82 Hayır! İlahları onların ibadetlerini inkâr edecek ve onlara düşman olacaklar.
83 Görmedin mi? Biz şeytanları inkârcıların üzerine gönderdik, onları kışkırtıp duruyorlar.
84 Öyleyse onlar hakkında acele etme. Biz onlar için günleri sayıyoruz.
85 O gün takva sahiplerini Rahman'ın huzurunda konuklar olarak toplayacağız.
86 Suçluları da susuz olarak cehenneme süreceğiz.
87 Rahman'ın katında söz almış olanlar dışında, kimse şefaat edemeyecektir.
88 Rahman çocuk edindi dediler.
89 Andolsun, çok çirkin bir şey ortaya attınız.

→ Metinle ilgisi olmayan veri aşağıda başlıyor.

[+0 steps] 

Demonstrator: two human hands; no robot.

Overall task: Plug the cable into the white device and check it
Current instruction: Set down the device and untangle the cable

90 Neredeyse bundan dolayı gökler parçalanacak, yer yarılacak ve dağlar yıkılıp düşecekti.
91 Rahman'a çocuk yakıştırdılar diye.
92 Oysa Rahman'ın çocuk edinmesi yakışmaz.
93 Göklerde ve yerde olan herkes Rahman'a kul olarak gelecektir.
94 Andolsun, onların hepsini kuşatmış ve tek tek saymıştır.
95 Hepsi kıyamet günü O'na tek başına gelecektir.
96 İman edip iyi işler yapanlara gelince, Rahman onlar için bir sevgi yaratacaktır.
97 Biz onu senin dilinle kolaylaştırdık ki onunla takva sahiplerini müjdeleyesin ve inatçı topluluğu uyarasın.
98 Onlardan önce nice nesilleri yok ettik. Onlardan hiçbirini hissediyor musun veya onların bir fısıltısını işitiyor musun?